Nach Baas‘ Enthüllung im Abendblatt wurden die Kassenchefs bei Bundesgesundheitsminister Hermann Gröhe (CDU) einbestellt. Das Bundesversicherungsamt schickte Rundschreiben, die an die Gesetzeslage mahnten.

Haben Kassen Ärzten Geld angeboten?

Die Hamburger Staatsanwaltschaft steht nun vor der Aufgabe, herauszufinden, ob und wer eigentlich betrügt. Sind es die Kassen, die die Ärzte mutmaßlich zum „genaueren“ oder eben falschen Codieren von Krankheiten bei ihren Patienten motivieren und ihnen sogar dafür Geld angeboten haben sollen? Oder sind es die Ärzte, die da mitmachen? Zwischen einem genauen Erfassen einer Krankheit (rightcoding) und einer Dramatisierung (upcoding) verläuft die Legalität.

Im Morbi-RSA stehen 80 Krankheiten, für die die Kassen besondere Ausschüttungen aus dem Gesundheitsfonds erhalten. Doch insgesamt gibt es nach unterschiedlichen Schätzungen 13.000 verschiedene Codierungen. Alleine für rheumatoide Arthritis gibt es seitenweise Ziffern, die kaum ein Arzt noch durchblickt.

Hamburger Ärztin sollte Diagnose dramatisieren

Die Abrechnung läuft grob gesagt so: Der Arzt stellt bei einem Patienten eine Diagnose, trägt sie in die Akte ein und übermittelt sie getrennt vom Namen an die Krankenkasse. Die Kasse erstattet die Behandlungskosten an die Kassenärztliche Vereinigung, die das Geld an die Ärzte verteilt. Gleichzeitig „meldet“ die Kasse an den Gesundheitsfonds: Hier ist Patient X mit der schweren und teuren Erkrankung, wir haben Anspruch auf mehr Geld der Versichertengemeinschaft.

Eine Hamburger Ärztin sagte auf einem Kongress, sie sei von einer Kasse angehalten worden, bei einer älteren Patientin eine traumatische Amputation aufzuschreiben. Tatsächlich habe der Frau ein Fuß abgenommen werden müssen – allerdings im Zusammenhang mit ihrer schweren Krebserkrankung. Sie ist inzwischen verstorben. Doch da wollte die Kasse so gut es ging Kasse machen. Die Ärztin sagt, sie habe sich geweigert, ihre Diagnosen oder Therapien zu manipulieren.
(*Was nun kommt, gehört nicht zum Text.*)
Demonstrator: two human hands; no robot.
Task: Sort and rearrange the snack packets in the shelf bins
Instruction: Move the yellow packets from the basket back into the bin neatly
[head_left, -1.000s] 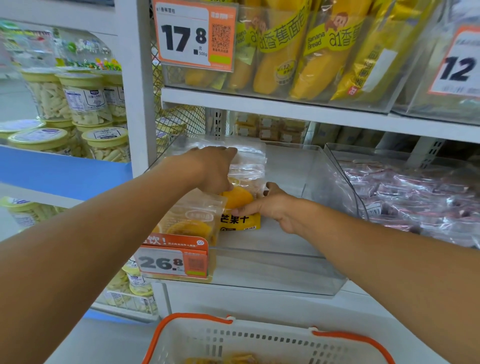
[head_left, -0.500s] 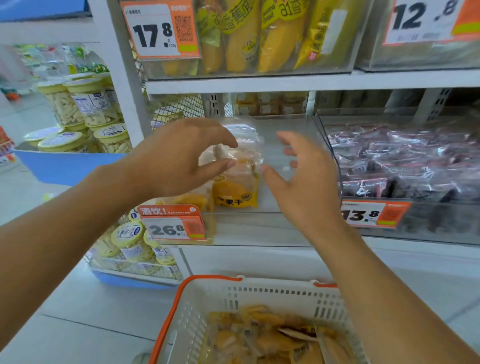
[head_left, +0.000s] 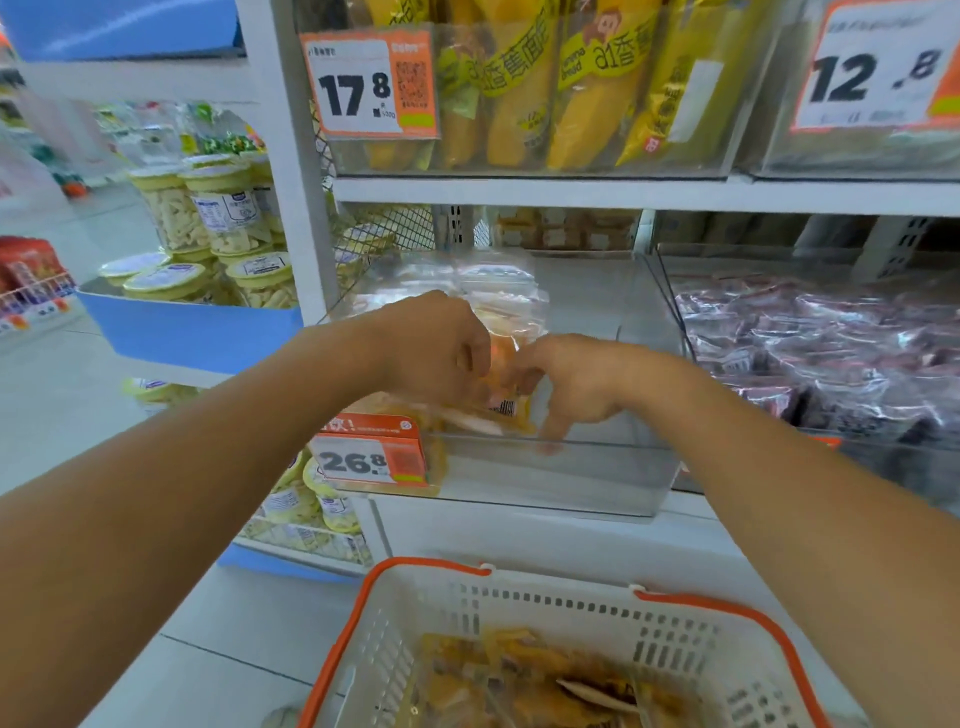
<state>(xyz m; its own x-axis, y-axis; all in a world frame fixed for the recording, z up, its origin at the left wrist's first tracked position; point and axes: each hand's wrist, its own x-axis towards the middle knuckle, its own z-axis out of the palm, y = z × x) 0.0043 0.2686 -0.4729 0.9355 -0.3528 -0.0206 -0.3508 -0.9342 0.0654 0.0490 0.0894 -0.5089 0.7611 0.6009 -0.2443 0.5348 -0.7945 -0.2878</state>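
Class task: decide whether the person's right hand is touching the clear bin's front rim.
Touching. The head view shows the right hand reaching down, with one fingertip resting on the front rim of the clear bin.

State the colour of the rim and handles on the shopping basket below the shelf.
Orange, on a white slatted basket; it shows plainly in the head view.
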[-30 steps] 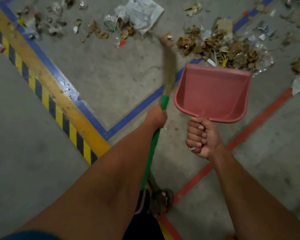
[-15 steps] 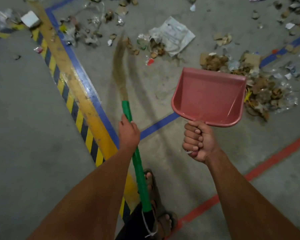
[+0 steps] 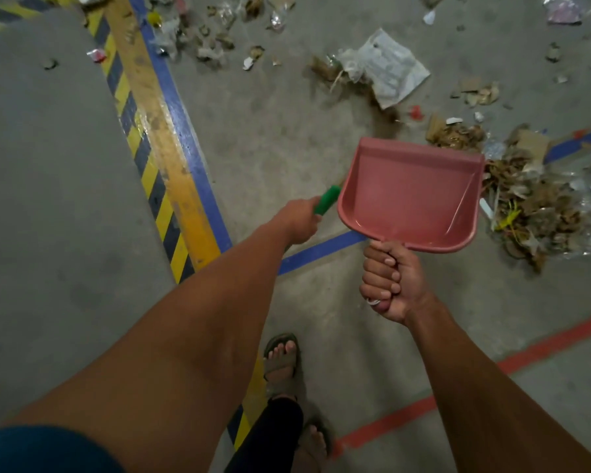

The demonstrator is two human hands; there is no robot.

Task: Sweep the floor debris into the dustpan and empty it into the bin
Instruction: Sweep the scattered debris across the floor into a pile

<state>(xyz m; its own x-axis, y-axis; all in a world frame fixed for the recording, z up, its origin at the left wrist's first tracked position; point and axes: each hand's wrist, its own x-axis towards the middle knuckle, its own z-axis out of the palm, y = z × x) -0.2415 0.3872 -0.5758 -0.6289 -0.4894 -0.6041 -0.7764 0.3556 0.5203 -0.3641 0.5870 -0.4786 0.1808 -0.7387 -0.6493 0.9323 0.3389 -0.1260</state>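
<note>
My right hand [image 3: 388,283] grips the handle of a pink dustpan [image 3: 410,196], held empty above the floor with its mouth facing away from me. My left hand [image 3: 299,220] holds the green handle of a broom [image 3: 326,200]. Most of the broom is hidden behind the dustpan; its blurred bristle tip [image 3: 388,119] shows beyond the pan's far edge. A heap of brown leaves and plastic scraps [image 3: 533,203] lies on the floor just right of the pan. A crumpled white paper sheet [image 3: 389,68] and loose debris [image 3: 215,46] lie farther ahead. No bin is in view.
Grey concrete floor with a yellow-black hazard stripe [image 3: 140,138] edged in blue tape [image 3: 181,117] running diagonally at left. A blue line [image 3: 318,250] and a red line [image 3: 458,387] cross the floor. My sandalled feet [image 3: 282,356] stand at bottom centre.
The broom swung from the left, over the hazard stripe, to the right behind the dustpan. The view shifted, so the debris heap sits closer to the pan's right side.
</note>
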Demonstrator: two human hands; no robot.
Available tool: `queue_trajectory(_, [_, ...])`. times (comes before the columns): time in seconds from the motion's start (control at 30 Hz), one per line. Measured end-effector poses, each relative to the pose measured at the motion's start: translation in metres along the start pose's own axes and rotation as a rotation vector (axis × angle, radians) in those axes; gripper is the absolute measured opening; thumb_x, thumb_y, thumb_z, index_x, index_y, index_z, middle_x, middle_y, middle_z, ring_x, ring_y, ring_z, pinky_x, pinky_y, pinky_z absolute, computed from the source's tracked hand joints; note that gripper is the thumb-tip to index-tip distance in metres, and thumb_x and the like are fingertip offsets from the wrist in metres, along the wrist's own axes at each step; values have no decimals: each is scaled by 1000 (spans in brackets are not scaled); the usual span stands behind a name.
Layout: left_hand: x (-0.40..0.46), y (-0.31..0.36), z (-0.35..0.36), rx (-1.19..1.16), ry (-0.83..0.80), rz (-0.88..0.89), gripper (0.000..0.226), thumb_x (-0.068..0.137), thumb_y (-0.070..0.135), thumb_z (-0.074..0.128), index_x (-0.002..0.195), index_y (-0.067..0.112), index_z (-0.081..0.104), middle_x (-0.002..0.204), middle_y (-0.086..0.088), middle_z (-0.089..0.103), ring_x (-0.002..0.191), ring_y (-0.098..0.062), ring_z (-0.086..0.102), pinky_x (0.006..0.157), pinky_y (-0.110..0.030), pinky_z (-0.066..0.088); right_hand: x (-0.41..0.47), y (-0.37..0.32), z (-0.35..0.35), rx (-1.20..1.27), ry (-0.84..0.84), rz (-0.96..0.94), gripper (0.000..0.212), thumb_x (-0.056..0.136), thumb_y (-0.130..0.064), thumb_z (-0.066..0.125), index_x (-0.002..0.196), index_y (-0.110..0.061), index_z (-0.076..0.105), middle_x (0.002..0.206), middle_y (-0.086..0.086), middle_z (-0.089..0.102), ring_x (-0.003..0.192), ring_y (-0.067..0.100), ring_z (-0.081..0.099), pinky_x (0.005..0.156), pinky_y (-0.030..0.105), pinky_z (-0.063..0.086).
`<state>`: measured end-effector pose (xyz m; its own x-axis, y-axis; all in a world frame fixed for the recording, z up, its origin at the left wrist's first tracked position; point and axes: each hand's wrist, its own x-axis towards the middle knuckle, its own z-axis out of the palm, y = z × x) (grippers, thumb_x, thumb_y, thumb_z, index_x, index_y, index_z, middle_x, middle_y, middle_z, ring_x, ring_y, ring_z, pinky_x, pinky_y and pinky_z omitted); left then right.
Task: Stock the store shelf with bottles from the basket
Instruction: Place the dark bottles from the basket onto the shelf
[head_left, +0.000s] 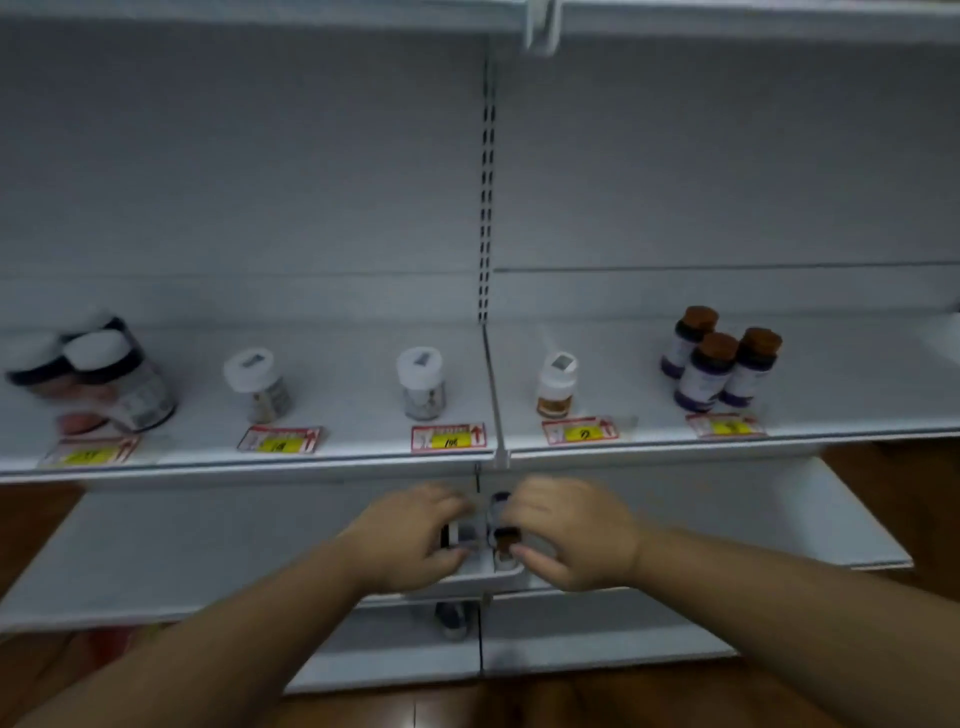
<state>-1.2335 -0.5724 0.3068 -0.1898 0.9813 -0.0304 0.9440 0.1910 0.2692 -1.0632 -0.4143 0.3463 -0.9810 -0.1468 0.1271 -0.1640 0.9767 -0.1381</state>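
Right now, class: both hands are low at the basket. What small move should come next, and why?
Probably lift out the bottle that the right hand seems to grip. Both it and the left hand are in the basket, and the shelf above has wide gaps.

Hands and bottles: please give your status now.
Left hand and right hand both down at the white basket, each closed around a small bottle. Upper shelf partly stocked. Nothing in the way.
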Motion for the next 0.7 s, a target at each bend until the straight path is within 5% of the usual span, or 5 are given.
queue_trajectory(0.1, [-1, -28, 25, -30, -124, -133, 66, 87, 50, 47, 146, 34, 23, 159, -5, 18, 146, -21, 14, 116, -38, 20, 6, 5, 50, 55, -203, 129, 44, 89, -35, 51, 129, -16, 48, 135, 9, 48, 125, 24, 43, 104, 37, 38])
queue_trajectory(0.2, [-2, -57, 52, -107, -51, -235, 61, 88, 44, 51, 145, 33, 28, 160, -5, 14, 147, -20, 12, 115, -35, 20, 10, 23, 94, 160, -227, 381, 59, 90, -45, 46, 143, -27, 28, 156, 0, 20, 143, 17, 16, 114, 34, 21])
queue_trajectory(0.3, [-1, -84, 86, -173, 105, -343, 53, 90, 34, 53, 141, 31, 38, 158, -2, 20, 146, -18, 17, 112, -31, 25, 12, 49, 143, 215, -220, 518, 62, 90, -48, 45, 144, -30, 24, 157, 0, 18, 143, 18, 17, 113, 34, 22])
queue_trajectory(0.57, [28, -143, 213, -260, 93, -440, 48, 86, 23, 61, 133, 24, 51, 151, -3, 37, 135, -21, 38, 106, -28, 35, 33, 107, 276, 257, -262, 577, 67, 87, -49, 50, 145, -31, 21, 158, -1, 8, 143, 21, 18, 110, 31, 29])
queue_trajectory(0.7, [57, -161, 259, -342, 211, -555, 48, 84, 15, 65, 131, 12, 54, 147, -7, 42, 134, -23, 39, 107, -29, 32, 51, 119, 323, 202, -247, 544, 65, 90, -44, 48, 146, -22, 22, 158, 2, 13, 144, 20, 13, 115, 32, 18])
Profitiert die AOK vom Morbi-RSA?

LKA und Staatsanwaltschaft hören derzeit Zeugen an, die darüber aufklären sollen, wer eigentlich strafrechtlich verfolgt werden soll. Auch die Techniker Krankenkasse hat dem Vernehmen nach bereits juristische Stellungnahmen eingereicht, um klarzustellen, dass sie nicht zu Manipulationen aufruft. Andere Kassen legen Wert auf die Tatsache, dass sie die Ärzte anhalten, richtig und genau zu codieren und nichts zu vergessen.

Politisch steckt kurz vor der Bundestagswahl eine heikle Frage dahinter. Ist der Morbi-RSA, der Verteilungsmechanismus zwischen den Kassen und ihren 70 Millionen Versicherten gerecht? Die TK, die Barmer, die HEK und DAK meinen: nein. 91 von 113 Kassen fühlen sich benachteiligt, wie sie in einer Resolution schreiben.

Und tatsächlich bekommt nach verschiedenen Expertenmeinungen die AOKen überproportional viel Geld für ihre Versicherten. Ersatzkassen und Betriebs- sowie Innungskrankenkassen fordern von der Politik einen Mechanismus, der „gerechter und manipulationsresistenter“ ist. Der Vorstandsvorsitzende des AOK-Bundesverbandes, Martin Litsch, wies das zurück.

Auch Hamburg und damit allen gesetzlich Versicherten hier gehen durch diesen Mechanismus jedes Jahr Hunderte Millionen verloren. Denn der Morbi-RSA orientiert sich an Durchschnittswerten in ganz Deutschland. Gerade in Hamburg werden aber besonders viele aufwendige und teure Behandlungen gemacht – in Krankenhäusern und Arztpraxen, wie deren Statistiken zeigen. Der hohe medizinische Standard führt zu einer finanziellen „Abstrafung“ aller Kassen in Hamburg.